This paper introduces metadata issues in the framework of the WICRI project, a network of semantic wikis for communities in research and innovation, in which a wiki can be related to an institution, a research field or a regional entity. Metadata and semantic items play the strategic role to handle the quality and the consistency of the network, that must deal with the “wiki way of working” in which a metadata specialist and a scientist can work altogether, at the same time, on the same pages. Some first experiments of designing metadata are presented. A wiki, encyclopedia of metadata, is proposed, and related technical issues are discussed.

Full text

On Artist repository:

• submitted version (1.7) - long paper, .doc format
• final version, .pdf format - including remarks of committee: from long paper to rapport paper

On DCMI web site:

• http://dcpapers.dublincore.org/ojs/pubs/article/download/1007/976

Introduction

Since 1995, when Ward Cunningham launched WikiWikiWeb, wikis are playing an increasing role in scientific information systems. Yet, since most experiments in this field are tiny, the need for metadata is often limited. Wikipedia, with its 3.000.000 articles, already showed that a large wiki requires the use of specifically developed ways of dealing with metadata, as is illustrated by January 2010's statistics^[1] , showing 259.000 templates and 552.000 categories.

Thus, the question becomes even more accurate when somebody aims at dealing with a network of wikis. For now 2 years, we are facing the reality of what is the effective effort required for building up a large network of semantic wikis, and we are also experiencing the need for metadata.
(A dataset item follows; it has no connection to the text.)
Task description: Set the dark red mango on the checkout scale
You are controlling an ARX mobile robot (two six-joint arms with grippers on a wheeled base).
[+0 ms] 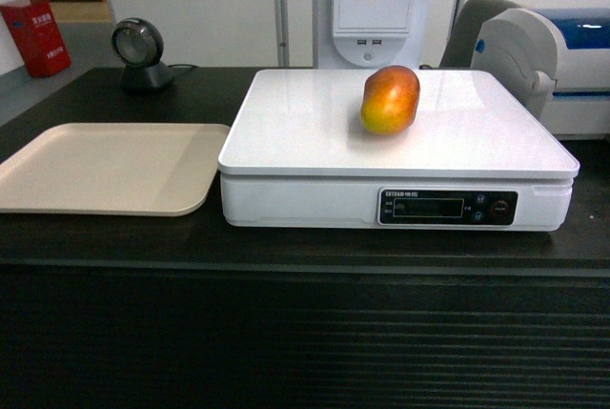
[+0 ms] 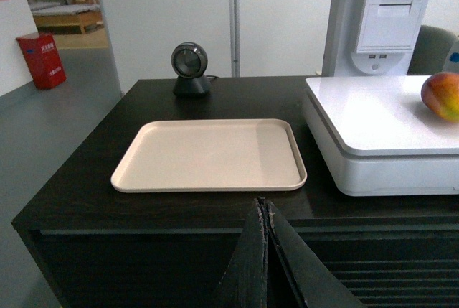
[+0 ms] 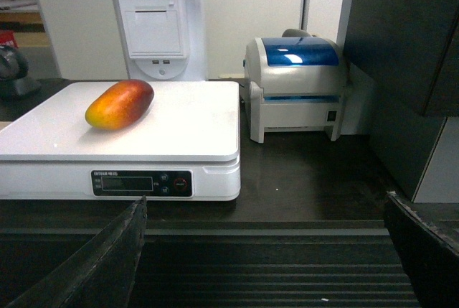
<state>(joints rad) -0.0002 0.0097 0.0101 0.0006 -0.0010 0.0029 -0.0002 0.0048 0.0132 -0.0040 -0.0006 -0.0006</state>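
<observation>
One long dark checkout [image 1: 114,247] counter carries everything here, so biggest first. On it sits the white scale [image 1: 315,123], just right of a beige tray [image 1: 105,166] with nothing on it, and the white-and-blue machine [image 3: 294,85] stands off the scale's other side. The dark red mango [image 1: 390,99] lies on its side on the scale's top plate, nothing touching it. So the job looks pretty much done to me. Both arms sit low in front of the counter: left gripper [image 2: 264,250] is pinched closed and empty, right gripper [image 3: 265,265] is spread wide apart. Nothing left except maybe pulling away.
</observation>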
This paper aims at reporting about our experiment with WICRI (Wikis for Communities in Research and Innovation) network, which contains about sixty wikis, but that we try to design as would be required for a network hosting thousands of wikis. Furthermore, semantic wikis introduce a new generation of metadata, allowing a knowledge modeling in a RDF framework that is interesting to consider.

In this paper ^[2], we will first introduce the WICRI network; then we will present the initial technical choices we started with. We will discuss the next issues in two ways: a contributor facing the writing of metadata, and new services for helping him in this task.
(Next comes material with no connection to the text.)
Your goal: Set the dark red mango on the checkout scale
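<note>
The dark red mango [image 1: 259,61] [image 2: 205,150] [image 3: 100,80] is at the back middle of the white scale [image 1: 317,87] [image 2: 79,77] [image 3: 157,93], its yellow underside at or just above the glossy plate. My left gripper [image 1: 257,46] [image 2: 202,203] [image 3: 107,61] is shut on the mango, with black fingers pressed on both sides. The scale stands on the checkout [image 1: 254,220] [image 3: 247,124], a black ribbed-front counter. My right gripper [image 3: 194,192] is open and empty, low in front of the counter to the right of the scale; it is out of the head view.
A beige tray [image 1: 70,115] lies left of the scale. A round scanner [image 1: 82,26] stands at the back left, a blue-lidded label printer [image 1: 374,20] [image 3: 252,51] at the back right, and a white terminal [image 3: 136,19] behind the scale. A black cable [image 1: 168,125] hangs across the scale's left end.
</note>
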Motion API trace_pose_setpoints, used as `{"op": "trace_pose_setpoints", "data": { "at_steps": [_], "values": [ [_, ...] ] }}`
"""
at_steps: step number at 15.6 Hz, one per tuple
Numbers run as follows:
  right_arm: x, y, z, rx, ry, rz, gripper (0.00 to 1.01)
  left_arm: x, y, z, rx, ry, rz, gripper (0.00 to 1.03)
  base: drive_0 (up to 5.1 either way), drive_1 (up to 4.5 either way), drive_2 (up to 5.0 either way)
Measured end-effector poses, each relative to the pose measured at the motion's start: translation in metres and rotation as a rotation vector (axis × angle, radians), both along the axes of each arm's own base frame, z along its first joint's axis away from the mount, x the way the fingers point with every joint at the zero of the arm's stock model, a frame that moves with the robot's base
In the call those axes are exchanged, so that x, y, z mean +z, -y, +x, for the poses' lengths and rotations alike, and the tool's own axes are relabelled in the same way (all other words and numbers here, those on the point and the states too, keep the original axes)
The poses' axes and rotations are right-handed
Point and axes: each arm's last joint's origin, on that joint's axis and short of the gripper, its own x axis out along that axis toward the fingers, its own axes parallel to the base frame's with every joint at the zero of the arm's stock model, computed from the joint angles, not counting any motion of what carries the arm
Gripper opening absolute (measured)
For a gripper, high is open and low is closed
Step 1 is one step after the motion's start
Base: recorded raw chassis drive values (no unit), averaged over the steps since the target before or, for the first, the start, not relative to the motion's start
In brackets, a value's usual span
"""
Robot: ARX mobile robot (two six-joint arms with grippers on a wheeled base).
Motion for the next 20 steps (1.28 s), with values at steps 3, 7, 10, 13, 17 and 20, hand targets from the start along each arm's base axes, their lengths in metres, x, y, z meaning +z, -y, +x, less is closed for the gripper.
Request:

WICRI, a Network of Wikis for Research and Innovation

Wikipedia proves that wikis can help building and disseminating a common knowledge at a very large scale. Yet it is not a sufficient answer to research needs, but that gave some orientations in building up WICRI. Wikipedia's validity is questioned by many academic institutions, making it necessary for WICRI to deal with the question of transparency of contributions and validity assessment. Wikipedia's practices (and especially the fact that Wikipedia's contributors must display information attested by external references) are not compliant with publishing policies of research activities: this is why some scientific committees will be set up in order to control or moderate WICRI.
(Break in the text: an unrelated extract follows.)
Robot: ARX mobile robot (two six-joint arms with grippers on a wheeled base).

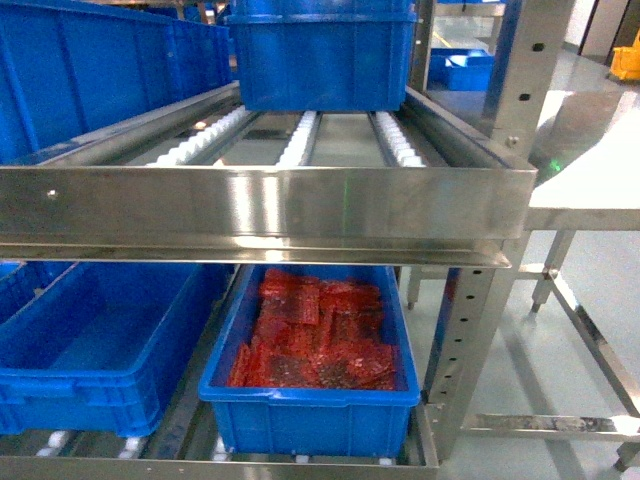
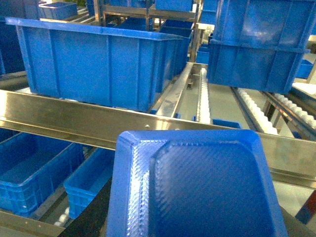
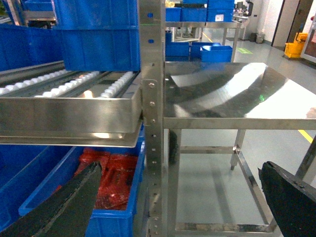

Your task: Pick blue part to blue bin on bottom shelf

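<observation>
The blue part (image 2: 197, 187), a shallow textured tray shape, fills the lower half of the left wrist view. My left gripper (image 2: 195, 219) is shut on it, with only dark finger edges (image 2: 94, 215) showing beside it. It hangs in front of the rack's upper steel rail (image 2: 64, 118). Below, the bottom shelf (image 1: 200, 468) carries an empty blue bin (image 1: 90, 340) (image 2: 29, 170) on the left and a blue bin of red bags (image 1: 310, 350) beside it. My right gripper (image 3: 177, 202) is open and holds nothing, near the rack post (image 3: 152, 123). Neither gripper shows in the head view.
The upper roller level (image 1: 300, 140) holds large blue bins (image 1: 325, 55) (image 2: 98, 59). Its front rail (image 1: 260, 205) overhangs the lower bins. A small steel table (image 3: 232, 98) stands right of the rack, with bare floor (image 3: 212, 187) under it.
</observation>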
The WICRI network accepts two main classes of wikis. The role of the WICRI community is to design common wikis. On its own side, an entity can open an institutional wiki, and manage it its own way, with specific rules, differing from the rules of the common wikis. From a practical point of view, a common wiki has an identifier with Wicri/ as first part, i.e. Wicri/Lorraine. Wicri/Water(fr) refers to the French component of a multilingual family, and Wicri/Water(en) to the English one. At the present time WICRI network contains almost 30 common wikis (on a regional framework such as Wicri/Lorraine or thematic, like Wicri/Water). Wicri/Ticri is a thematic wiki related to “Information & Communication Technology” (a Dublin Core portal is included). Several wikis are providing a global consistency. For instance, Wicri/Wicri, on which each topic and links to detailed pages in other wikis must appear gives a global view of the network.

FIG. 1. The current WICRI network (a subset)

Wikis host editorial texts (scientific articles or surveys). They handle also a lot of items, such as program committees, laboratories, or funding programs, which belong to the CRIS model^[3]. Jeffery's (2007) expected goal is to merge CRIS with open archives for generating an e-Science infrastructure. WICRI wants to go one step further in order to obtain a highly understandable CRIS while using editorial facilities of wikis for bringing a human readable summary. In this perspective, semantic wikis could provide a technical basis for implementing a CRIS as skeleton. Thus, MediaWiki was chosen as the engine of the WICRI network. Fully compatible with Wikipedia, it opens the way to the use of Semantic MediaWiki (Krötzsch, 2007).

Writing a Networked Hypertext with Formulas and Metadata

Most content management systems, designed “before blogs and wikis”, clearly set apart editing contents and programming or managing metadata. Scientists being used to write mainly short and isolated papers, Digital Libraries are reduced to storing isolated papers in archives or various databases. The question of setting up a global consistency of a knowledge domain is just not addressed. On a wiki, any actor can handle the whole process, from programming to writing contents, at any time, on any page. Authors may write pages and associated metadata in the same temporality: they can set up a “human brain designed” hypertext. Writing a scientific, readable and networked hypertext means handling consistently scientific objects and knowledge, and submitting given information in different ways and contexts, for different audiences.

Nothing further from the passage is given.